Morgan B P, Campbell A K, Compston D A
Lancet. 1984 Aug 4;2(8397):251-4. doi: 10.1016/s0140-6736(84)90298-8.
An immunoradiometric assay was used to measure the concentration of the terminal component of complement (C9) in cerebrospinal fluid (CSF) and plasma from 35 patients with multiple sclerosis and 55 controls with other neurological diseases. There was a highly significant reduction in cerebrospinal fluid C9 concentration in patients with multiple sclerosis (0.26 +/- 0.02 microgram/ml) compared with controls (1.52 +/- 0.20 micrograms/ml; p less than 0.0005). As a single protein measurement C9 seemed to be more useful as an aid to clinical diagnosis than CSF IgG; the C9 index was also a better discriminator than IgG index between the two groups of patients. Reduced CSF C9 concentration in patients with multiple sclerosis implies C9 consumption due to formation of membrane attack complexes, which could mediate myelin damage and cause more widespread but reversible loss of function, accounting for the transient symptoms characteristic of the disease.

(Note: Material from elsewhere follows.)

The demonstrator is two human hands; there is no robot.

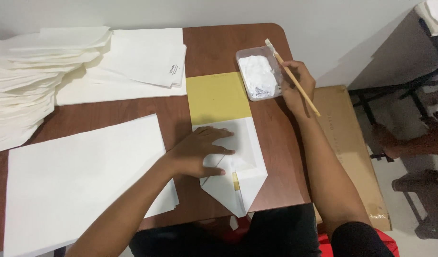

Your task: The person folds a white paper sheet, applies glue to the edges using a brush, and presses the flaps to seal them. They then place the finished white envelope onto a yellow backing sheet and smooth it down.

采用免疫放射分析方法测定了35例多发性硬化症患者及55例患有其他神经系统疾病的对照者脑脊液(CSF)和血浆中补体终末成分(C9)的浓度。与对照组(1.52±0.20微克/毫升;p<0.0005)相比,多发性硬化症患者脑脊液C9浓度显著降低(0.26±0.02微克/毫升)。作为单一蛋白质测量指标,C9在辅助临床诊断方面似乎比脑脊液IgG更有用;C9指数在两组患者之间也是比IgG指数更好的鉴别指标。多发性硬化症患者脑脊液C9浓度降低意味着由于膜攻击复合物的形成导致C9消耗,这可能介导髓鞘损伤并引起更广泛但可逆的功能丧失,这解释了该疾病的短暂症状特征。